**HOW TO COMPLETE THIS TASK:** Lines containing the word "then" are to be copied from the data below.

(Source data)

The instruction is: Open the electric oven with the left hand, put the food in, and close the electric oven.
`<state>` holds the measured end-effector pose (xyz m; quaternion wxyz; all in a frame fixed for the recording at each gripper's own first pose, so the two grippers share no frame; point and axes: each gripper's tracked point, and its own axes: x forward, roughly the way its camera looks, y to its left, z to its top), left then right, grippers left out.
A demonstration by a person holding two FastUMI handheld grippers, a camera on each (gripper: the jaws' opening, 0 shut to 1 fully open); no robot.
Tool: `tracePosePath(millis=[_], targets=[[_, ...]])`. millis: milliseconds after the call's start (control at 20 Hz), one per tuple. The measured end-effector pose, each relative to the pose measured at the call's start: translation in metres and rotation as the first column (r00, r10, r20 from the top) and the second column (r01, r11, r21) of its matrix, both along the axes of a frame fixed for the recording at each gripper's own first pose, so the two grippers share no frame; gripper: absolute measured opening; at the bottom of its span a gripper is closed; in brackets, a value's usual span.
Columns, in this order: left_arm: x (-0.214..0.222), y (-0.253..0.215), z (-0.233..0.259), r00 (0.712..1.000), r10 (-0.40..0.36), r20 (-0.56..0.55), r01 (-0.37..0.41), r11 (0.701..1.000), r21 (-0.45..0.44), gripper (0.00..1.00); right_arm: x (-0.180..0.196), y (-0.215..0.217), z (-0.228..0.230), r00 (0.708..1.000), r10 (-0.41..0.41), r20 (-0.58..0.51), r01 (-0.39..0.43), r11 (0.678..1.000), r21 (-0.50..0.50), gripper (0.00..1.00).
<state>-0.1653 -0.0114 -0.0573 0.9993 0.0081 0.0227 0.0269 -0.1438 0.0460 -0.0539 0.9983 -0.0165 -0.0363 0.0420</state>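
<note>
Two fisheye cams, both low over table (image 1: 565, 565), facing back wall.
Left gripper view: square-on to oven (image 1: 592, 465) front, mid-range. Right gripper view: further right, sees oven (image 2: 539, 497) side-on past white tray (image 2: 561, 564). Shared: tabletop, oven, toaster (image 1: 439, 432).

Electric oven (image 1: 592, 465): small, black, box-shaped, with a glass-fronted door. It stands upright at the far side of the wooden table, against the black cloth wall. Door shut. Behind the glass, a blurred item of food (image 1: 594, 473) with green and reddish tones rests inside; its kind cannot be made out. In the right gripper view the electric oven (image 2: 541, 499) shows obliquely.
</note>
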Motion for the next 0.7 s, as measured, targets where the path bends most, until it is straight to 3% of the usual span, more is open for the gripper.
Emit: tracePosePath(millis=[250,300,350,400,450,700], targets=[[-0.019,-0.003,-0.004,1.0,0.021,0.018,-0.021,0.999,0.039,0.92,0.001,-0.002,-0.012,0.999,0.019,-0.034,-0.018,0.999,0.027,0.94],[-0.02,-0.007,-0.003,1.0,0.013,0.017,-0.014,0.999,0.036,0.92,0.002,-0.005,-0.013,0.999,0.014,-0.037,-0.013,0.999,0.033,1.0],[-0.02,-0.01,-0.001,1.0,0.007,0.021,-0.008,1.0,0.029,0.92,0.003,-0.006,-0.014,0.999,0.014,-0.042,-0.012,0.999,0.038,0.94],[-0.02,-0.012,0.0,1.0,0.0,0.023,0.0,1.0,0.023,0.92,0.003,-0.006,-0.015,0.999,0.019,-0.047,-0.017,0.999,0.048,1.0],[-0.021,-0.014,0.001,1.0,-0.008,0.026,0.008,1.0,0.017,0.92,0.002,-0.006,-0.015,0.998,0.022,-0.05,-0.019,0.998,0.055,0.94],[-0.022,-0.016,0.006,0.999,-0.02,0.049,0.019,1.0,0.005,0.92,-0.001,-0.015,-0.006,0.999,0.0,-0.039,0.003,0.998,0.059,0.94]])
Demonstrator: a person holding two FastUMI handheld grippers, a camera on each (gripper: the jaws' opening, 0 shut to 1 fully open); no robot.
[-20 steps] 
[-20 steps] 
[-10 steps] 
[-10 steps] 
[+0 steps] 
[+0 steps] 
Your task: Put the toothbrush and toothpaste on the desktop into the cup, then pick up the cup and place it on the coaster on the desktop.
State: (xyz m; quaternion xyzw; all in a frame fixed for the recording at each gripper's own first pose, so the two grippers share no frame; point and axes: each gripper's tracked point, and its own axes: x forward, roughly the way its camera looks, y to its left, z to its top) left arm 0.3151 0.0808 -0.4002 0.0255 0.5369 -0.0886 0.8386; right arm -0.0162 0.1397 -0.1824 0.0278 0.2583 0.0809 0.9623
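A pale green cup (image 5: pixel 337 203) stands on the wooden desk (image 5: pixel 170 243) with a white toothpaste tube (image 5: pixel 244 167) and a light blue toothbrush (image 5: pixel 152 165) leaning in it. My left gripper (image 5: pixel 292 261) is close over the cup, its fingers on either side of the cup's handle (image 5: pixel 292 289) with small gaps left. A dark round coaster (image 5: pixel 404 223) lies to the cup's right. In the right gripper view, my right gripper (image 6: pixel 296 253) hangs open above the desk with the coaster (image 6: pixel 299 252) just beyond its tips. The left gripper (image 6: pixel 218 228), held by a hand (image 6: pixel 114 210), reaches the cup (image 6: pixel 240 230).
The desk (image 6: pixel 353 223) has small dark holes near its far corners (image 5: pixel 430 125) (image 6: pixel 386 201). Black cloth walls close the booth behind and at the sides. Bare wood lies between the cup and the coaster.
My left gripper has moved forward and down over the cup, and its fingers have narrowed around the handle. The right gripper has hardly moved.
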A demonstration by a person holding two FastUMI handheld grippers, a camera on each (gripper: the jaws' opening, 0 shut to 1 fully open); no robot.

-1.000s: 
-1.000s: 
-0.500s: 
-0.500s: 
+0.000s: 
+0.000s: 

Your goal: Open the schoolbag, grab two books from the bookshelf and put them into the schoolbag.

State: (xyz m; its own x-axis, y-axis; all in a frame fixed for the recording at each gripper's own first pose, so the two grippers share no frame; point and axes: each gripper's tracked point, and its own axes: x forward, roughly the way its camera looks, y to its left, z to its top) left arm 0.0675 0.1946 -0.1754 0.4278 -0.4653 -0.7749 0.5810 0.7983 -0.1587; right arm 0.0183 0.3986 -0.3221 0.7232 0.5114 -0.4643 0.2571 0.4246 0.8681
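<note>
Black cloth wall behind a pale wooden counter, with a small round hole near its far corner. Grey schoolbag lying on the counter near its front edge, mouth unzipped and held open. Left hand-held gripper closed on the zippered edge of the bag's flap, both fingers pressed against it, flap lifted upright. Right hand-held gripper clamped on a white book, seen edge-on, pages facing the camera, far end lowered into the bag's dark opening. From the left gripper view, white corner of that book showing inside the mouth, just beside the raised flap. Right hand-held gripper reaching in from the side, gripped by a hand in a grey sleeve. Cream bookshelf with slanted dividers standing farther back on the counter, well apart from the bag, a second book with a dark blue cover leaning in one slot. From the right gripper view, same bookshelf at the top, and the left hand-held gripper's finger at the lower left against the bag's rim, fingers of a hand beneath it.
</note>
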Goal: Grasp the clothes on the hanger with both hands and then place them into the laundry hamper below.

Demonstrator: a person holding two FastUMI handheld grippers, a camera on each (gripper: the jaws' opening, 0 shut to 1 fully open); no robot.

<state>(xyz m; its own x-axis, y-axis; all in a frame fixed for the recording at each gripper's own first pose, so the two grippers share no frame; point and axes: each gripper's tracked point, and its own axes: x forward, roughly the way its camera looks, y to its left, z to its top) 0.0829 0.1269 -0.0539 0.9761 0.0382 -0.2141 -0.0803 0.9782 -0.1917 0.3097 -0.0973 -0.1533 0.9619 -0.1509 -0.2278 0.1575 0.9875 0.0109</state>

**RESULT OF THE TASK:**
`<state>` holds the measured end-effector pose (xyz m; quaternion wxyz; all in a frame fixed for the recording at each gripper's own first pose, so the two grippers share no frame; point and axes: each gripper's tracked point, and its own axes: x forward, roughly the way its camera looks, y to its left, z to its top), left then right, grippers left out.
Your task: Put the toothbrush and toothpaste on the desktop into the cup, then pick up the cup and place it on the coaster on the desktop.
Goal: Grasp the clothes on the hanger with both hands and then place them into the laundry hamper below.

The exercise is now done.